Add ReadOptions implementation

y1zhou commented 6 months ago

This is to address #125, where we pass in ReadOptions to the open() functions instead of just StrictnessLevel for future extensibility.

[x] PDB parser with ReadOptions
[x] mmCIF parser with ReadOptions
[x] Route to open_gz when options.decompress is true
[x] Remove hydrogens from the model when options.discard_hydrogens is true
[x] Skip other models when options.only_first_model is true
[x] Only parse ATOM records when options.only_atomic_coords is true

Some things up for discussion:

What is the intention of capitalise_chains?
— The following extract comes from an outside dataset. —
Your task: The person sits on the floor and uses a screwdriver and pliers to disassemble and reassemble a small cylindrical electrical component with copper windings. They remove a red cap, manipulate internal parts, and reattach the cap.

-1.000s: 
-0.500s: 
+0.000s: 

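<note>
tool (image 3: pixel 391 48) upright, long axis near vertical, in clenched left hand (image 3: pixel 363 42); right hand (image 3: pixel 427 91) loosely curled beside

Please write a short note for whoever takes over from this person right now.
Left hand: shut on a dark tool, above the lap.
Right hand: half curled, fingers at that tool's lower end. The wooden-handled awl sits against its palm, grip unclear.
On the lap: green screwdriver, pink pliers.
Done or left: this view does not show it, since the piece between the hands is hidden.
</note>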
If I recall correctly all uppercase letters, lowercase letters, and numbers are valid chain identifiers.
Can I modify the signatures of open_pdb_raw and open_mmcif_raw? They are public functions but it seems they are only meant to be called by open_pdb and open_mmcif. If we maintain open_pdb_raw_with_options and open_mcif_raw_with_options there's going to be a lot of duplicated code (or we extract common methods into another core function).

douweschulte commented 6 months ago

On your questions:

This capitalises all chain ids before storing them, this was the standard behaviour before Oliver removed this behaviour.
I was thinking of making an open_pdb_raw_with_options as a new functions and then rewiring the original open_pdb_raw as a call to that function. If you think this would be too inconvenient for users we might think about breaking the API.
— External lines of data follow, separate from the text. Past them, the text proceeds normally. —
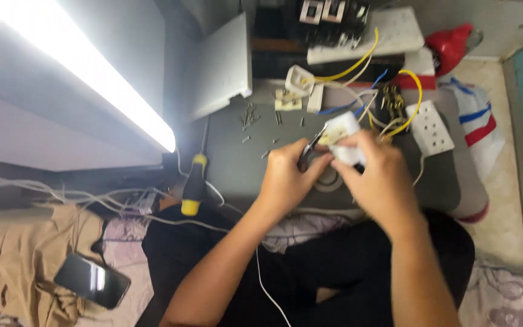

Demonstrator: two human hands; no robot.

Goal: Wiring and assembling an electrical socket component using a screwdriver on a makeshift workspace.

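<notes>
screwdriver (194, 181) left of hands, at bench (237, 163) edge | socket plate (429, 127) right | phone (92, 280) far left — on cloth (25, 254)

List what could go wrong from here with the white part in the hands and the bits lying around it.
1. The small screws lie loose on the dark work surface; a sweep of an arm could scatter them.
2. The left hand holds a thin dark tool close to the right hand gripping the white part; a slip might jab a finger.
3. The yellow wires trail from the part and could snag.
</notes>
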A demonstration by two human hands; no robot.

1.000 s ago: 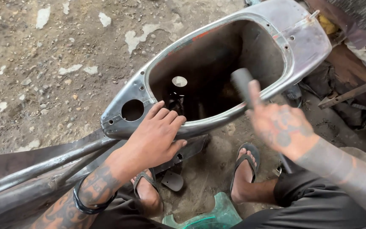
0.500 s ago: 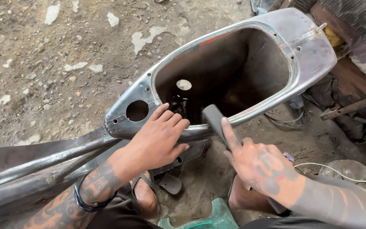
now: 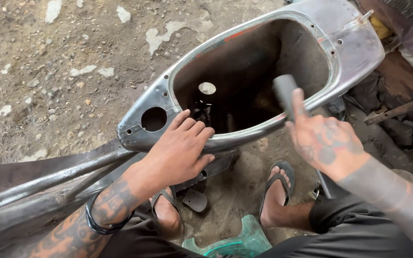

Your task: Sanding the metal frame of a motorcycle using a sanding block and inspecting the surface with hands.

OWissett commented 6 months ago

I like the idea of keeping the API as simple as possible. I think that if we can have fewer functions for reading a file, that would be better, as I agree we don't want to duplicate code and also want it to be clear for end users to know which to use.

I see that there are two kind of ways to do this:

open_pdb_with_opens(..., ReadOptions)
Using the pattern from OpenOptions in the std library: https://doc.rust-lang.org/std/fs/struct.OpenOptions.html

I was initially wanting to change it to be like option 2, but from a time perspective, I just needed to add the functionality as fast as I could, so I went with 1.

What do you think>

douweschulte commented 6 months ago

I think that the open options would be the more clear way of doing this and allowing further expansion in the future. So if everyone here agree I think we can make this a breaking change and move to make this the default. After this work has been done it might be worthwhile to see if we can trivially add back the original public functions with the same api and mark them as deprecated to be removed in the next breaking change (v0.13 ) so that users have at least one major version to move their stuff over.
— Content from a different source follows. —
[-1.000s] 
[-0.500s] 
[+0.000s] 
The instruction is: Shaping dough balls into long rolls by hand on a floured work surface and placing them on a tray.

y1zhou commented 6 months ago

Yeah I'm already down the rabbit hole of open_*_with_options() so let's try that first. I also like the idea of eventually deprecating the functions without ReadOptions to avoid confusion.

OWissett commented 6 months ago

Sounds good. I theory, we are able to have both the approaches of 1 and 2.

I like using the builder pattern, as it provides a good extensible framework where we can add more options without changing the API, this applies to both approaches, but I think that 2 is more idiomatic

y1zhou commented 6 months ago

Alright most implementations are done with the following exceptions:

Atom-only mode for mmCIF files - I'm not familiar enough with the CIF format to know which fields could be safely skipped.
ReadOptions.format: do we keep this for route 2? Currently the input file type is determined at many different places and it might be nice to have a single source of truth.
ReadOptions.capitalise_chains: seems like it's being used in chain_iter of open_pdb_raw_with_options as a fallback? Not sure how the option should interact with this during parsing. Also for mmCIF files there doesn't seem to be a counterpart for this.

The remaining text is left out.